Two years to that and Torin is getting big in her belly and we are making plans - BIG PLANS - for Atlas’ second birthday; and with all of our new friends! For Atlas’ first, we had to beg random people with children to attend. The strain of parenting across two states that first year depicted in our party challenges. This time, we’d gained a whole group of friends. A community that accepted our special family without question and without reservation; no questions, no answers, just love and acceptance despite the differences. Two years from chaos and I have a family and friends. I have a community that regards me, as a father and for myself, this older man, who loved dearly this family he never thought he’d have.

A year from that and I’m screaming at a man who repeatedly threatened to use his money to take my children from me. The uncle - not the father - THE UNCLE! The PREDATOR - never captured despite the frequent accusations - stories never believed – despite the number of hurt children and the convicted sibling. The monster - who helped his father hide the nightmares of his sisters. The uncle, the coward, the predator. Four times he said it to me. Four times he threatened to take my children from me. FOUR TIMES!

He didn’t care what it was doing to Atlas and Torin. What it would do to them long-term! Nobody cared. I was begging him to please look at some papers regarding our second time in this mess; this same exact mess. Evidence that I wasn’t a liar! I had brought proof! Please! Just look! I didn’t want my boys to be impacted further. Please! I was begging this monster who had already stolen my family once for gawd knows what reasons to please hear me; to please stop; for my children! Please! I was pleading for consideration; for grace. I was groveling like an indigent as he’d already done this once before. I just didn’t know how else to protect my children. So, I begged. PLEASE!
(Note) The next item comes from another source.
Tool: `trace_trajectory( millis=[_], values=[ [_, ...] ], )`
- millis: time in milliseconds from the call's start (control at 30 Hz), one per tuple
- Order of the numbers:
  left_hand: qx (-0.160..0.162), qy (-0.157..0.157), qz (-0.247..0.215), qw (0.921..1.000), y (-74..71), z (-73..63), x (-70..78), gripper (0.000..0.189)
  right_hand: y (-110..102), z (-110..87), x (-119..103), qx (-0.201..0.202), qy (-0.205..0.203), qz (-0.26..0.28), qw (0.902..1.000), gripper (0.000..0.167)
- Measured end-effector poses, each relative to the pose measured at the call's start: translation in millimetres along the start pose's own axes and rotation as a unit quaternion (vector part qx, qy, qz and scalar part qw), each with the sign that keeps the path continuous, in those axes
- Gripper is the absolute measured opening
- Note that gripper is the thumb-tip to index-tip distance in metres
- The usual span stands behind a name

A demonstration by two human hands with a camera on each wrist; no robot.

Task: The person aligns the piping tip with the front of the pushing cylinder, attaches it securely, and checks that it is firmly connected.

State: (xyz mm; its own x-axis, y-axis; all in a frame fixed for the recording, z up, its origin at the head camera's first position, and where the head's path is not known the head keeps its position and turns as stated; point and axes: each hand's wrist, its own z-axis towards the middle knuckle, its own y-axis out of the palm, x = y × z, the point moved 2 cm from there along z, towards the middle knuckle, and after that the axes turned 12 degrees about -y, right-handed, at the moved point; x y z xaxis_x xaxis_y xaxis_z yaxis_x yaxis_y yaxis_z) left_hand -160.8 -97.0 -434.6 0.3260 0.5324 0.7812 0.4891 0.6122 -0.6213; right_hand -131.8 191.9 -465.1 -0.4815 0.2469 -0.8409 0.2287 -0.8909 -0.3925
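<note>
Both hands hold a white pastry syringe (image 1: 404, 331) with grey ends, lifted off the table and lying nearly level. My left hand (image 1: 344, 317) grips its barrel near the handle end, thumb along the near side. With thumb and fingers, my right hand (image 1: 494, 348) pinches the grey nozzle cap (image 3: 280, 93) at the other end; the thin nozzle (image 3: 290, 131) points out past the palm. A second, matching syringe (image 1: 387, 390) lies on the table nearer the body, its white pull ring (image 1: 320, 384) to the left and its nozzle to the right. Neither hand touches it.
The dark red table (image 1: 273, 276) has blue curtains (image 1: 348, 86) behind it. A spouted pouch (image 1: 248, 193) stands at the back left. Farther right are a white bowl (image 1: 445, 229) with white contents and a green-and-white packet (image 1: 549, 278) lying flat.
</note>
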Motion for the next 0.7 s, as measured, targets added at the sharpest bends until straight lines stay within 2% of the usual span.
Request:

He wouldn’t hear. No one would hear. I was suddenly the lunatic as I desperately tried to impede this man’s attempts to steal my children through the courts. Again! A tactic he mastered a generation before as he’d helped my abuser’s mother keep her from her father. I threatened to call the cops because I was getting concerned about his interactions with my son. He did not care. I was on the path to becoming a new type of monster - an uglier monster. A newer and uglier devaluation. He did not care. He didn’t have to. He knew he’d get away with it all, just like he had before. He had no reason to care.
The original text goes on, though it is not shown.